• [WORK INSTRUCTION] Retype, exactly as they appear below, the lines between the line holding "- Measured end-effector" and the line holding "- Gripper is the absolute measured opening", both ends included.

• [Stored data entries]
- - -

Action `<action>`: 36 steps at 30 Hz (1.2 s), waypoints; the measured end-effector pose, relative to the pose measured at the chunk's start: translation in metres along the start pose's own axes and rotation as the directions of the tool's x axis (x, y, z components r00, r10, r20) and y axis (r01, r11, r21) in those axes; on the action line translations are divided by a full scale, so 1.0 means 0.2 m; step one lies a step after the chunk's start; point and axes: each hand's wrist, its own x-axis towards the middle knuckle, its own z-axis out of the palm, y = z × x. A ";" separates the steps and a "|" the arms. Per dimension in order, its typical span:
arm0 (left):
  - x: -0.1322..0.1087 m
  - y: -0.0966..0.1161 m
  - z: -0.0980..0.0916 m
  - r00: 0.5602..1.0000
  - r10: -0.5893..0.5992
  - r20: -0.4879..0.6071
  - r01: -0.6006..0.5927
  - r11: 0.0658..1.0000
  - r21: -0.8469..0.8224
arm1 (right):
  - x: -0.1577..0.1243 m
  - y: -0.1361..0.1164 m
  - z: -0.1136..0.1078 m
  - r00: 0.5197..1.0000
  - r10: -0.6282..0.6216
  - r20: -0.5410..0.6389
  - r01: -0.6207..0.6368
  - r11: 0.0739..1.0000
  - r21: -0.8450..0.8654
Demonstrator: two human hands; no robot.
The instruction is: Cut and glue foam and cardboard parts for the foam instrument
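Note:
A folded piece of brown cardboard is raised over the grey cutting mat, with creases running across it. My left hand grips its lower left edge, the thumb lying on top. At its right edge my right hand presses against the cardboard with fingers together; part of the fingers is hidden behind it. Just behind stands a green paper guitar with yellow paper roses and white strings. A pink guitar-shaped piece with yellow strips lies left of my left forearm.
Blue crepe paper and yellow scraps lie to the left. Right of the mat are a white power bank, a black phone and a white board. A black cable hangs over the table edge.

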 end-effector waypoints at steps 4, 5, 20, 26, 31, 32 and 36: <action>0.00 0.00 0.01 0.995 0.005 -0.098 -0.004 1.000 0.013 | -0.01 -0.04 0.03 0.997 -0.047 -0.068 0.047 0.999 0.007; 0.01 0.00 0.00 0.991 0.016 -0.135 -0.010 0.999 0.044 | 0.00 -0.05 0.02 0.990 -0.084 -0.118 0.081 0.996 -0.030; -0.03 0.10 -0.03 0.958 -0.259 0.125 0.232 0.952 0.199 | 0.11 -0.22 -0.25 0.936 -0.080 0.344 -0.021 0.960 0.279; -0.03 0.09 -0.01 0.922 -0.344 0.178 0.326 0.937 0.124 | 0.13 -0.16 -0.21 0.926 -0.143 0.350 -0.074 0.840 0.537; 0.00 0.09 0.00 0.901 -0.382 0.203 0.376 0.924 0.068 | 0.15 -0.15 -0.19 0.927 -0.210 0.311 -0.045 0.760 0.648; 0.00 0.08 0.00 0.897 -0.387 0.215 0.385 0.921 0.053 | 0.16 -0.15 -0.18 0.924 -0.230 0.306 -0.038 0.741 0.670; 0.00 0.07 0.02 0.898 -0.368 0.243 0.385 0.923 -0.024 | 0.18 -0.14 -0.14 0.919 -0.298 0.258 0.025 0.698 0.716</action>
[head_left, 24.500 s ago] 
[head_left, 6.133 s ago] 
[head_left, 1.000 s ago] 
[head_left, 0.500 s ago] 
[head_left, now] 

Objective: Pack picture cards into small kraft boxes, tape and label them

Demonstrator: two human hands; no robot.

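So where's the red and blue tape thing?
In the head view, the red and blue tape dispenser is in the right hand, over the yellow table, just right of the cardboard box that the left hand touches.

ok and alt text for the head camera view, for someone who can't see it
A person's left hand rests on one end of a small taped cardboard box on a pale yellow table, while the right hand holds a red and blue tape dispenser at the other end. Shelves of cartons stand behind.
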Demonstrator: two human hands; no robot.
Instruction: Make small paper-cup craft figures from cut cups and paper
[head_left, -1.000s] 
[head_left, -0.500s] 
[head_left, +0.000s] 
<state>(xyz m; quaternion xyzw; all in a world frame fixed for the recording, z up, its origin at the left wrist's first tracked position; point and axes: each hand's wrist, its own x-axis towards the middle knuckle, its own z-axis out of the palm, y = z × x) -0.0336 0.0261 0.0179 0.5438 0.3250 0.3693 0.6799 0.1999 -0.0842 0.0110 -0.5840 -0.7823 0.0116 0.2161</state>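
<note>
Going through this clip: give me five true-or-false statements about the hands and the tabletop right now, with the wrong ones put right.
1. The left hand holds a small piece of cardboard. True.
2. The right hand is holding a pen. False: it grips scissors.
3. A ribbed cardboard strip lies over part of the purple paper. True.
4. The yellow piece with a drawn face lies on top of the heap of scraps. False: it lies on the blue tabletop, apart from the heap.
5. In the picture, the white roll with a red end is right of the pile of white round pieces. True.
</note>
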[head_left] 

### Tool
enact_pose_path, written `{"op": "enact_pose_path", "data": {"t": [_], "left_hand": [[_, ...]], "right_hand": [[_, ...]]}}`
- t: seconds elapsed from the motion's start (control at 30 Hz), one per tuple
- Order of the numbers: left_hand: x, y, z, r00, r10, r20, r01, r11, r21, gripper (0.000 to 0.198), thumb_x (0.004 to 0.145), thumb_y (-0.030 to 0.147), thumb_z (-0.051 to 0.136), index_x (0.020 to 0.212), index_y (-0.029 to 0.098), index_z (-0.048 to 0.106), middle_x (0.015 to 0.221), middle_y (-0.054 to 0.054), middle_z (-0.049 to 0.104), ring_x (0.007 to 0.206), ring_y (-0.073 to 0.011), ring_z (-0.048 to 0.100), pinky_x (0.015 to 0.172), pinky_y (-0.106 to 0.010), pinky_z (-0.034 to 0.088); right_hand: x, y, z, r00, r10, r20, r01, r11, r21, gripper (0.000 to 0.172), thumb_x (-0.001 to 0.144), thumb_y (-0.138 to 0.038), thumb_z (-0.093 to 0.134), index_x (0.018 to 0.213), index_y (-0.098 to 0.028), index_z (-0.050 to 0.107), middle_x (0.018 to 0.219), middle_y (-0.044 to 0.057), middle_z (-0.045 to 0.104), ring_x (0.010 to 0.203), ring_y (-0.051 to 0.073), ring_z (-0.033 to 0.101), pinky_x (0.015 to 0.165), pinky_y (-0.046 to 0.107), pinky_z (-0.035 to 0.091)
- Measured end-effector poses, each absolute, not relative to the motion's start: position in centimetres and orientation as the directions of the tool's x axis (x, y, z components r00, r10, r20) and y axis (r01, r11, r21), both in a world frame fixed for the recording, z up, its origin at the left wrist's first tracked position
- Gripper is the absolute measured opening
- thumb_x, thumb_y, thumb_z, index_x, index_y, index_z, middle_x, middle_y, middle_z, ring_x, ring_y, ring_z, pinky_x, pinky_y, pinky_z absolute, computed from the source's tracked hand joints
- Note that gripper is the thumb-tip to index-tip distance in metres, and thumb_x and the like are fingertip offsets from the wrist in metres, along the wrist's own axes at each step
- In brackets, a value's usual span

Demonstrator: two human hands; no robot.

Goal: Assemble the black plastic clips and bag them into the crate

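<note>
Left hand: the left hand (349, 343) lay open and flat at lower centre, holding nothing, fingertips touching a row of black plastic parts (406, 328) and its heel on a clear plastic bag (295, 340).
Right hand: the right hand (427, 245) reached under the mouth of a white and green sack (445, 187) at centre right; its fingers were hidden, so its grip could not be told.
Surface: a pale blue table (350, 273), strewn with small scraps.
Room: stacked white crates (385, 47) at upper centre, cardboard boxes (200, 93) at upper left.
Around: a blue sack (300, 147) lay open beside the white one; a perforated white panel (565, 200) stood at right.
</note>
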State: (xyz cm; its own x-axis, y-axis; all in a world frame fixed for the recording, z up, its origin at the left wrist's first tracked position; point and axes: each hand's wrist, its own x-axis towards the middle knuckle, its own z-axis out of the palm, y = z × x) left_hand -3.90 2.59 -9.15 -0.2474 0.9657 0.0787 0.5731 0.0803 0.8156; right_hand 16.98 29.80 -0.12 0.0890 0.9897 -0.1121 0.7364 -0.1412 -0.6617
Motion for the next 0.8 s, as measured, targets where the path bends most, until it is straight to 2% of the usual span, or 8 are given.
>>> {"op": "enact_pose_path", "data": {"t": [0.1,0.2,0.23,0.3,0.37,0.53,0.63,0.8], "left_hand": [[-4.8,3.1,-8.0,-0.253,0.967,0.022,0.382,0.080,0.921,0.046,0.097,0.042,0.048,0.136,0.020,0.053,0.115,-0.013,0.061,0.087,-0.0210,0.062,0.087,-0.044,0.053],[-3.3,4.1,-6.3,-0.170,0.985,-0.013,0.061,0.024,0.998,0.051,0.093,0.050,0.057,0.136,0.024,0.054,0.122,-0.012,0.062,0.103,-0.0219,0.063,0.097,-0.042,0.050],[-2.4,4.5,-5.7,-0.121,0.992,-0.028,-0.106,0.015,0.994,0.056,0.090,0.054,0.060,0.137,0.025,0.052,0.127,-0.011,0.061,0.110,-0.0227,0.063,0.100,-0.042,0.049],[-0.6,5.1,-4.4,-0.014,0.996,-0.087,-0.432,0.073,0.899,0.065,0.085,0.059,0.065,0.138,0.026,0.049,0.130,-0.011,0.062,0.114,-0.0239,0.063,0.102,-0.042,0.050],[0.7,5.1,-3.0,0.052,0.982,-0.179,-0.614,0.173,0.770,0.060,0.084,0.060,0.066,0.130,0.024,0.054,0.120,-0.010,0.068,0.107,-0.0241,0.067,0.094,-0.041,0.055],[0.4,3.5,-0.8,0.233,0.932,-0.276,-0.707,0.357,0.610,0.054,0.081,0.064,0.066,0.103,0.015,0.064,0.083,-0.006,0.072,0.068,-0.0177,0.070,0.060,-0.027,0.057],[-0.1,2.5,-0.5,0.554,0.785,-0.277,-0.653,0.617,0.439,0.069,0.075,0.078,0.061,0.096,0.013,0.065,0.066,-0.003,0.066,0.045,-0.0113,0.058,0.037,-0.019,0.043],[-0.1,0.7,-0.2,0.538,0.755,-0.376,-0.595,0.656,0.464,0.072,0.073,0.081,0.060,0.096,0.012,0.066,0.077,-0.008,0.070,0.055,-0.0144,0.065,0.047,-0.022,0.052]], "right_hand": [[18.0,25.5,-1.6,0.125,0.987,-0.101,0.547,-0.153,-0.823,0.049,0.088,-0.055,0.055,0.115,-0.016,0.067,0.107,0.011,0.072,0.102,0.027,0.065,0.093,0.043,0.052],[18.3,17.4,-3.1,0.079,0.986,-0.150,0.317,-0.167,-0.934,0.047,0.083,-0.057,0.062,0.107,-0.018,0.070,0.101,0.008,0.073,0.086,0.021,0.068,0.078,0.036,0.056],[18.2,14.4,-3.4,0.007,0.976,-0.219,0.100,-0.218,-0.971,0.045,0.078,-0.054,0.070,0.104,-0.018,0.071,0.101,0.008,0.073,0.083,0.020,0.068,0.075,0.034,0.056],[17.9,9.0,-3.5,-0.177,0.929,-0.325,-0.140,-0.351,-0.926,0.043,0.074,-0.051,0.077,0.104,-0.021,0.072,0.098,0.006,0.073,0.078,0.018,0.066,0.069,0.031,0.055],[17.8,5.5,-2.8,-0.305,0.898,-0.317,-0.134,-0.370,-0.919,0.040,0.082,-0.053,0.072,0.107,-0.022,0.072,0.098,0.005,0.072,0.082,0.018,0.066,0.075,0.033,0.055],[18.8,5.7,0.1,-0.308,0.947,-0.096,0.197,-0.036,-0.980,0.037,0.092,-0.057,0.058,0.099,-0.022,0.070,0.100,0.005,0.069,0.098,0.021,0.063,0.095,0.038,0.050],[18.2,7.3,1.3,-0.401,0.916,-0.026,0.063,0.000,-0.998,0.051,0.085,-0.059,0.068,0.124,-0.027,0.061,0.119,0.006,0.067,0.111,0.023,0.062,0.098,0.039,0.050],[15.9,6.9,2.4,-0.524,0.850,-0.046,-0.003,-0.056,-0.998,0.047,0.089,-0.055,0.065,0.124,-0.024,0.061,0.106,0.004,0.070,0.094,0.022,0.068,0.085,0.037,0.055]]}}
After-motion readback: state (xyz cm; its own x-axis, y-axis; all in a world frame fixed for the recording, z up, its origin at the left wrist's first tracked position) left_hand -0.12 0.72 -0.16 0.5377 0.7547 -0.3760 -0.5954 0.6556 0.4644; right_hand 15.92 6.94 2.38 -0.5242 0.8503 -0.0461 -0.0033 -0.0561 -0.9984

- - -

• [OUTPUT FOR THIS TASK]
- Measured end-effector poses, each absolute, not relative to the motion's start: position in centimetres and orientation as the directions of the tool's x axis (x, y, z components r00, r10, r20) and y axis (r01, r11, r21), both in a world frame fixed for the recording, z up, its origin at the left wrist's first tracked position
- Gripper is the absolute measured opening

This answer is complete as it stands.